Doppelschleuse, Seeschleuse im Stadtteil Geestemünde, Deutschland
Die Doppelschleuse Fischereihafen ist eine Schleusenanlage mit zwei Kammern, die den Fischereihafen mit der Weser verbindet und den Wasserstand für Schiffe reguliert. Die größere Kammer misst etwa 181 Meter Länge, die kleinere ist wesentlich kompakter ausgelegt, um unterschiedliche Schiffsgrößen abzufertigen.
Die Schleuse wurde zwischen 1921 und 1925 erbaut und sollte den modernen Anforderungen des Hafens genügen. Im Jahr 2001 erhielt sie eine umfassende Erneuerung mit dem Bau einer neuen größeren Hauptkammer.

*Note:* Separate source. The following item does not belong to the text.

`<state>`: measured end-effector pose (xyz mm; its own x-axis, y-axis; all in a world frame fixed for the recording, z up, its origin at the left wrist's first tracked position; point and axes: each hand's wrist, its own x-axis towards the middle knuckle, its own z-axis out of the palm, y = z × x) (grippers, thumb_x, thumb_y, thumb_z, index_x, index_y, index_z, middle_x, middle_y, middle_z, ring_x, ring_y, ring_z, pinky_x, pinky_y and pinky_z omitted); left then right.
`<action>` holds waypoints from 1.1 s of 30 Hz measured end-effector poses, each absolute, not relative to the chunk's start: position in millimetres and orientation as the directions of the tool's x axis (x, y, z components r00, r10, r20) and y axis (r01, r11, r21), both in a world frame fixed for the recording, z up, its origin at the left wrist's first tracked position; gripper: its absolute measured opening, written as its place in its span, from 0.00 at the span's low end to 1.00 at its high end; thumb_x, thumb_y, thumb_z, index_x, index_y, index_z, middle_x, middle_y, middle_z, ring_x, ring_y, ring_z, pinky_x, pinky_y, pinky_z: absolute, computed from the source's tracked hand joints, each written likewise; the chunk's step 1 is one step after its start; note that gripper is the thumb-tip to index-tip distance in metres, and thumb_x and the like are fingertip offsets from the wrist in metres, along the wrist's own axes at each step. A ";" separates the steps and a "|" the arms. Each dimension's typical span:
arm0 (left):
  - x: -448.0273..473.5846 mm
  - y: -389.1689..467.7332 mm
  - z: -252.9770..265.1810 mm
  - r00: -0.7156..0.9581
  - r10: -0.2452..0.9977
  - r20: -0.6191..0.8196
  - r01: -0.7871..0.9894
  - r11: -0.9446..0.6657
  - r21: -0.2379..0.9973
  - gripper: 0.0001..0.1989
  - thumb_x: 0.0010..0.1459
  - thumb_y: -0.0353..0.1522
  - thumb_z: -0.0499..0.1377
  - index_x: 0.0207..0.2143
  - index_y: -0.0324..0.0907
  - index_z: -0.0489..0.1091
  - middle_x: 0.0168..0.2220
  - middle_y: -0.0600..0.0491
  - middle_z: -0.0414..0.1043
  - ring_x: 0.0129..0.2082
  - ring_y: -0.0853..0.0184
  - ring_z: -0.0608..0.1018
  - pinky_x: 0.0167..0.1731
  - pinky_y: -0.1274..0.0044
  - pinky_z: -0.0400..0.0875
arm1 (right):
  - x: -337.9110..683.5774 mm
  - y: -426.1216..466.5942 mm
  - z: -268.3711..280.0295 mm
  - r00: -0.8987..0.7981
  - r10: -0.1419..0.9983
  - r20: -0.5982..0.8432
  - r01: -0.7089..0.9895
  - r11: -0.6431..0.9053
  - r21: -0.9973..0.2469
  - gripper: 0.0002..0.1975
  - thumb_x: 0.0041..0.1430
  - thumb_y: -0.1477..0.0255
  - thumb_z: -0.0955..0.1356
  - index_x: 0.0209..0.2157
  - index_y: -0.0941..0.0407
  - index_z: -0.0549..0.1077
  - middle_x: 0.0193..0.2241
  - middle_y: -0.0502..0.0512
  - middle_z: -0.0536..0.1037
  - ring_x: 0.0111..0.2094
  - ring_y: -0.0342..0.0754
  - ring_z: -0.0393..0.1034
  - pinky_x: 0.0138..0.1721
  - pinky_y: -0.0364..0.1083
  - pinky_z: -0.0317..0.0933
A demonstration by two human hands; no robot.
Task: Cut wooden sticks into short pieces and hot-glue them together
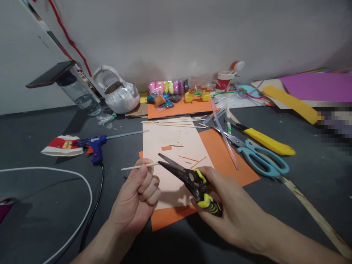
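Pinched between thumb and forefinger of my left hand (pixel 141 194) is a thin wooden stick (pixel 132 168), held roughly level. My right hand (pixel 228 205) grips black and yellow snips (pixel 189 179) by their handles. Their blades are slightly apart, and the tips meet the right end of the stick. Whether the stick lies between the blades I cannot tell exactly. Below is a pale sheet of paper (pixel 159 141) over orange sheets (pixel 236 165). A small orange square (pixel 166 148) and several short scraps lie on it.
Several wooden sticks (pixel 170 123) lie at the paper's far edge. A blue glue gun (pixel 96 146) with a black cord rests left. Blue-handled scissors (pixel 264 159) and a yellow cutter knife (pixel 269 141) lie right. Behind stand a silver kettle (pixel 122 97), clay packets (pixel 167 88) and a paper cup (pixel 224 80).
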<state>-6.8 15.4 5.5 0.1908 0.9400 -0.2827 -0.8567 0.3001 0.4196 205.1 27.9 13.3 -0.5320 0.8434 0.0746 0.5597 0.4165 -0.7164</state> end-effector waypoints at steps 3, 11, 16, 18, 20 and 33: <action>-6.3 15.5 3.8 0.193 0.941 -0.277 -0.848 0.302 0.435 0.04 0.55 0.31 0.69 0.32 0.42 0.76 0.16 0.65 0.39 0.15 0.78 0.41 0.15 0.80 0.36 | 206.0 27.4 12.0 -0.541 0.837 0.081 0.576 0.439 -0.689 0.08 0.54 0.76 0.64 0.37 0.54 0.63 0.30 0.54 0.73 0.29 0.50 0.66 0.28 0.46 0.59; -4.0 14.4 5.2 0.160 0.959 -0.236 -0.853 0.254 0.455 0.04 0.55 0.30 0.68 0.30 0.41 0.75 0.18 0.65 0.38 0.15 0.78 0.42 0.15 0.80 0.36 | 211.3 28.3 6.3 -0.549 0.825 0.135 0.594 0.498 -0.632 0.07 0.55 0.76 0.63 0.37 0.54 0.61 0.25 0.51 0.71 0.23 0.47 0.64 0.24 0.44 0.56; -5.1 13.4 6.8 0.170 0.960 -0.224 -0.851 0.258 0.458 0.05 0.55 0.30 0.68 0.31 0.40 0.75 0.17 0.65 0.38 0.15 0.79 0.42 0.14 0.81 0.36 | 208.5 27.1 11.5 -0.516 0.855 0.056 0.553 0.382 -0.741 0.06 0.57 0.76 0.63 0.36 0.53 0.61 0.27 0.50 0.71 0.24 0.46 0.65 0.25 0.44 0.57; -5.7 13.3 6.9 0.161 0.960 -0.230 -0.854 0.252 0.454 0.04 0.55 0.30 0.68 0.31 0.40 0.75 0.17 0.66 0.38 0.15 0.79 0.42 0.14 0.81 0.36 | 207.4 27.1 13.5 -0.512 0.858 0.035 0.552 0.360 -0.752 0.07 0.55 0.76 0.64 0.36 0.53 0.62 0.28 0.50 0.72 0.26 0.46 0.66 0.26 0.44 0.58; -6.0 13.6 6.4 0.165 0.957 -0.237 -0.861 0.258 0.439 0.04 0.56 0.29 0.68 0.31 0.40 0.75 0.17 0.65 0.39 0.15 0.79 0.42 0.15 0.81 0.37 | 207.3 26.9 13.9 -0.522 0.852 0.036 0.562 0.376 -0.737 0.09 0.53 0.76 0.65 0.36 0.53 0.62 0.29 0.52 0.72 0.27 0.47 0.66 0.27 0.45 0.58; -4.4 15.6 4.8 0.173 0.955 -0.241 -0.850 0.268 0.453 0.04 0.56 0.29 0.67 0.31 0.40 0.75 0.18 0.65 0.39 0.15 0.79 0.43 0.15 0.80 0.37 | 212.7 27.8 7.3 -0.546 0.832 0.100 0.603 0.473 -0.642 0.07 0.55 0.75 0.64 0.36 0.54 0.61 0.25 0.51 0.72 0.23 0.47 0.64 0.24 0.44 0.56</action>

Das Wohngebäude neben der Schleuse stammt von 1925 und wurde für Hafenbeschäftigte errichtet, mit typischen Merkmalen jener Zeit. Man sieht dort noch heute die geordnete Struktur und Gärten, die das Leben der Arbeiter geprägt haben.

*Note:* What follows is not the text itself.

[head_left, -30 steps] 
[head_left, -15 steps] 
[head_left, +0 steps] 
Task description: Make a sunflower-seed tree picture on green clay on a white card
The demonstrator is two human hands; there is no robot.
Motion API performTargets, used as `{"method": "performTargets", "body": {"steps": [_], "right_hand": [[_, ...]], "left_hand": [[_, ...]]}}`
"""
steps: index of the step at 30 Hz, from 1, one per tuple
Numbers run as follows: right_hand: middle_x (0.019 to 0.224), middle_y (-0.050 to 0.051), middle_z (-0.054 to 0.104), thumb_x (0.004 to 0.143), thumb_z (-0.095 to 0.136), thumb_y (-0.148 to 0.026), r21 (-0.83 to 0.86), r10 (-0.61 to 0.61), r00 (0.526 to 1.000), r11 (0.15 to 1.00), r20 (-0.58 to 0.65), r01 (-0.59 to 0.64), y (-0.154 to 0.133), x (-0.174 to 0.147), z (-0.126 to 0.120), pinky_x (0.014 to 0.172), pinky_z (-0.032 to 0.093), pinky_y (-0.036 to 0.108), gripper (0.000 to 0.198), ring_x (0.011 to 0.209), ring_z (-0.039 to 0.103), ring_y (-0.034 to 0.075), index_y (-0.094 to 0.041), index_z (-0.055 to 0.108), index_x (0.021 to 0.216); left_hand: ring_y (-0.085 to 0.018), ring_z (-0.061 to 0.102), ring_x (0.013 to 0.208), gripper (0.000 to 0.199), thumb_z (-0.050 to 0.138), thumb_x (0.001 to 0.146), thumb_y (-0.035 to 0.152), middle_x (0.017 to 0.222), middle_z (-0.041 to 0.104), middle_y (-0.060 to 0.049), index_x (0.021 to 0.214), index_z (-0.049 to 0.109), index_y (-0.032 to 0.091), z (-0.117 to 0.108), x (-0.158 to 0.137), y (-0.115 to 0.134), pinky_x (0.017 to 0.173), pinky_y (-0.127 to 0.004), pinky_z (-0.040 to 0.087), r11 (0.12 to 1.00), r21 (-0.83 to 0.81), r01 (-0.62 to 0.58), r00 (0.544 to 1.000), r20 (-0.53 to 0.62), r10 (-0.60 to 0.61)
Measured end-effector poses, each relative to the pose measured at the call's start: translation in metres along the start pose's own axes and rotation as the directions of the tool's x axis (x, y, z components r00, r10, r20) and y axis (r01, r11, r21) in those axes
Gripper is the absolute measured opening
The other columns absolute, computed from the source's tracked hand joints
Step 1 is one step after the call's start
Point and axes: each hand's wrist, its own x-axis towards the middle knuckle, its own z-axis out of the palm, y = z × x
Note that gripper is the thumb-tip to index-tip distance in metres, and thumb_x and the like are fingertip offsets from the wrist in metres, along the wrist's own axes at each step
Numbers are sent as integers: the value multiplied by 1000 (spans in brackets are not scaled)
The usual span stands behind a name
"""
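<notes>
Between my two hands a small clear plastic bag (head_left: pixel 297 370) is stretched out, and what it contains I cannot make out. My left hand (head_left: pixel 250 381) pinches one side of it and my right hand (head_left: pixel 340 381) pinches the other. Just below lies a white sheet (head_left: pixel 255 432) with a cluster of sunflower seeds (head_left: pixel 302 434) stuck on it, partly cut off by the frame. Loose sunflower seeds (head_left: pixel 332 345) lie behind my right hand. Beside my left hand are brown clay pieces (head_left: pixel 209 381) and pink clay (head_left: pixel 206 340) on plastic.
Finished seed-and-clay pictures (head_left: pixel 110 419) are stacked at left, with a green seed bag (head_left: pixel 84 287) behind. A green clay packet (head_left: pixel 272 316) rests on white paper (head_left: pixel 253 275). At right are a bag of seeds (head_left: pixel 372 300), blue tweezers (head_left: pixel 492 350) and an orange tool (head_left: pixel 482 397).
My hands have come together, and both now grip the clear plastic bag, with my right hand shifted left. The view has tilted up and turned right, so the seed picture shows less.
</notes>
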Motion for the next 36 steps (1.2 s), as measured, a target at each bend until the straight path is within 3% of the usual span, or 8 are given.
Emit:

Die Schleuse ist rund um die Uhr in Betrieb und Schiffe kommunizieren über Kanal 10 mit der Bezeichnung 'Bremerhaven Schleuse Fischereihafen Lock'. Bei der Durchfahrt sollte man auf die grün-grün-weißen Eingangssignale achten und angemessene Fahrtgeschwindigkeit halten.

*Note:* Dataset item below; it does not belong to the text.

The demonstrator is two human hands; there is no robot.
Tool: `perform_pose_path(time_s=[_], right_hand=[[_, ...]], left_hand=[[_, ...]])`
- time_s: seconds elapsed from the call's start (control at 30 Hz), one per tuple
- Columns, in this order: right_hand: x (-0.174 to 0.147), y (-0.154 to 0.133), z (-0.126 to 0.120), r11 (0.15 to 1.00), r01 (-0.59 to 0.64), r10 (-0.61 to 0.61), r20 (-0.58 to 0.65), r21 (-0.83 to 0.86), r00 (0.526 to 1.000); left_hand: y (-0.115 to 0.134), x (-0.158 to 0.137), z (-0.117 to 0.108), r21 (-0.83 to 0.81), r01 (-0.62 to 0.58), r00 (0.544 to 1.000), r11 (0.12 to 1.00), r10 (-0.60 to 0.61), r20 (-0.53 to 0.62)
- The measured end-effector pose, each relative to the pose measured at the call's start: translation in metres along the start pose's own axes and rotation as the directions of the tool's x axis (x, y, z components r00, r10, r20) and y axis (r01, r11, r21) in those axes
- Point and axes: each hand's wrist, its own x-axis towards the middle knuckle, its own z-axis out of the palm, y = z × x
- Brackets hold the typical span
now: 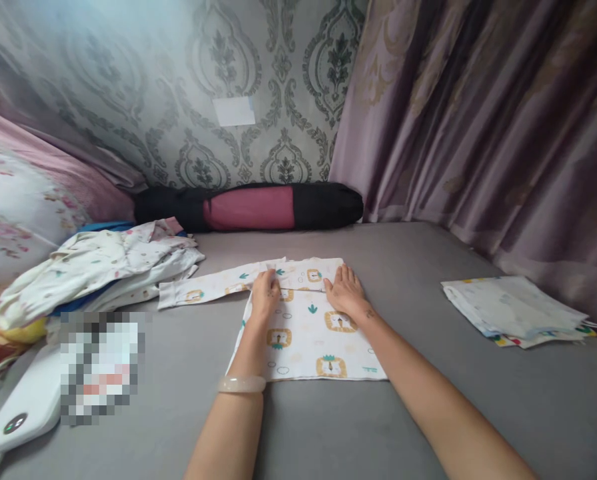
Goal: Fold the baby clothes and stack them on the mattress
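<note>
Lion-print shirt (306,333) is lying flat on the grey sheet (308,427), one sleeve (213,287) stretching leftward. Right hand (346,291) is resting on its far right corner, fingers extended, thumb spread, apparently to hold cloth smooth. Left hand (265,293) is curling at the opposite side, probably steadying it; whether fingertips are pinching fabric, cannot tell. Folded cloths (518,310) are sitting well apart, seemingly out of the way.
</note>
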Motion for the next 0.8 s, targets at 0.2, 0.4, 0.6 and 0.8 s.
perform_pose_path(time_s=[0.2,0.4,0.6,0.8], right_hand=[[0.009,-0.020,-0.011,1.000,0.023,-0.023,-0.023,0.002,0.999],[0.022,-0.028,0.000,0.997,0.062,-0.059,-0.064,0.040,0.996],[0.031,-0.013,0.007,0.999,-0.029,0.031,-0.099,0.018,0.995],[0.028,-0.023,0.001,1.000,0.021,-0.023,-0.117,-0.020,0.993]], left_hand=[[-0.001,0.002,0.002,-0.018,-0.054,0.999,0.998,0.054,-0.006],[0.001,0.001,0.002,0.032,-0.076,0.997,0.997,0.076,0.003],[0.008,-0.002,-0.002,0.206,-0.038,0.998,0.978,0.028,0.052],[0.020,-0.001,-0.003,0.271,-0.097,0.995,0.958,0.095,0.022]])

Die beiden Kammern arbeiten nach dem Prinzip unterschiedlicher Schwellentiefen, was bedeutet, dass jede Kammer für bestimmte Wasserstandsbedingungen optimiert ist. Dies ermöglicht effizientere Durchfahrten für verschiedene Schiffstypen unter wechselnden Gezeiten- und Stromlbedingungen.